# Continued cruelty



## Sarahs_world (Feb 19, 2009)

HELP NEEDED!

There is a man in Burnley, Lancashire who is repeatedly commiting acts of animal cruelty.
He has repeatedly been reported to the RSPCA, who have visited his place last Year at about 10pm on a Saturday night, the Police got him out of his house and took him to one of his animals, which he denied owning.
The VET that the RSPCA took with them said regarding the state of the goat "This is as bad as it gets", he was cautioned but allowed to keep the animal.

Now, this cruel man has got 2 Ponys, 2 goats, 1 sheep, a Dog and some chickens.

The sheep has never had it's fleece cut, and it is full of mud and dirt, and struggles to walk and must be full of lice and ticks. One of the goat has hooves that are so long, they have turned up like Turkish slippers, it has to kneel down to eat, and also struggles to walk.

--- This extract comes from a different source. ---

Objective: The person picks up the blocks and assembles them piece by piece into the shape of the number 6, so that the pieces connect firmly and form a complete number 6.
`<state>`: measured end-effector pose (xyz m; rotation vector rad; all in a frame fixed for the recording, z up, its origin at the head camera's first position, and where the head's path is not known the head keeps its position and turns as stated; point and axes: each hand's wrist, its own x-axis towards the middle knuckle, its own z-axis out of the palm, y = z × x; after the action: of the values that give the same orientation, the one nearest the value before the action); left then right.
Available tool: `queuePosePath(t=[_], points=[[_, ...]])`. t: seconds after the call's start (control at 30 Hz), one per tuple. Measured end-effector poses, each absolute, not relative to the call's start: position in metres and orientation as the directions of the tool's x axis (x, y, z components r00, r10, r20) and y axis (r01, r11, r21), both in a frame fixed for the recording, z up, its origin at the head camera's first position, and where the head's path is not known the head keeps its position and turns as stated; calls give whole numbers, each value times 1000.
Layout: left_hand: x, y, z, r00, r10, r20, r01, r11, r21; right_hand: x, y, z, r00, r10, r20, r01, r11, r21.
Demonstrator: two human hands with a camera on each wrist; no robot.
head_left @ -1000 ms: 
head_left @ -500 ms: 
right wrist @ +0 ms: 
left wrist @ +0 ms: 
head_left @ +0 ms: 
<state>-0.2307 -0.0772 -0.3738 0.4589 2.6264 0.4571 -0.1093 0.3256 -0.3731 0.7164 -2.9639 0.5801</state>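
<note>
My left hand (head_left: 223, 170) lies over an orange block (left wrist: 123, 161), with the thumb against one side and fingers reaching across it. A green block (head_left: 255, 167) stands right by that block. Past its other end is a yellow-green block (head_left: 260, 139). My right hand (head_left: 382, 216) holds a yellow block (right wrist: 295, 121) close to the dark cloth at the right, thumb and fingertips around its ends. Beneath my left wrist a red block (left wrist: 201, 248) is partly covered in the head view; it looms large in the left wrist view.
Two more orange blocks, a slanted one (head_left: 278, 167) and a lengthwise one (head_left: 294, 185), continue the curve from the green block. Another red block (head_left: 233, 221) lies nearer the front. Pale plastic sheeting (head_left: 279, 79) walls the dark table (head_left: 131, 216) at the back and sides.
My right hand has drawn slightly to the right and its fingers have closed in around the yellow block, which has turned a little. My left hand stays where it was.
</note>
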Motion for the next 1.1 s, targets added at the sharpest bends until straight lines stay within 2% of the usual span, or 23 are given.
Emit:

It's coat is so long and full of diry and poo.

The dog is locked in a building 24 hours a day, and can be heard whimpering all night.

I know of 3 Ponys that have died there, through negect, one had a sore foot, and he just wrapped it with a rag soaked in old engine oil, the poor Pony must have died in agony, it was dragged out of its stable and burnt.

Another Pony died of what seemed to be malnutrition, that laid on the ground 2 weeks before he burned it

His animals are always escaping from where he keeps them, looking for food!

Can someone please do something about this............................

His animals are kept on an allotment off Moseley Road, Burnley, Lancashire. (Directions) Up Moseley Road, over the railway level crossing, turn right in 60 yards up a dirt track. At the top of the track is a "T" junction, turn right and follow the track to the bottom, the track narrows to a small footpath, the animals are kept to the right of this narrow path, and also beyond the small gate at the end of the path, where it bears left.

His name is (xxxxxxxxxxxxxxxxxxxxxxxxxxxxxxxxxxxxxx) (removed by original poster, but may be re-instated)

Please please help

Video:


----------



## Sarahs_world (Feb 19, 2009)

One of his Ponys.....starving!!!!!!!!


----------



## JSR (Jan 2, 2009)

If you have this information then I suggest you keep bombarding the RSPCA and the police, there is very little anyone from a forum can do to help. 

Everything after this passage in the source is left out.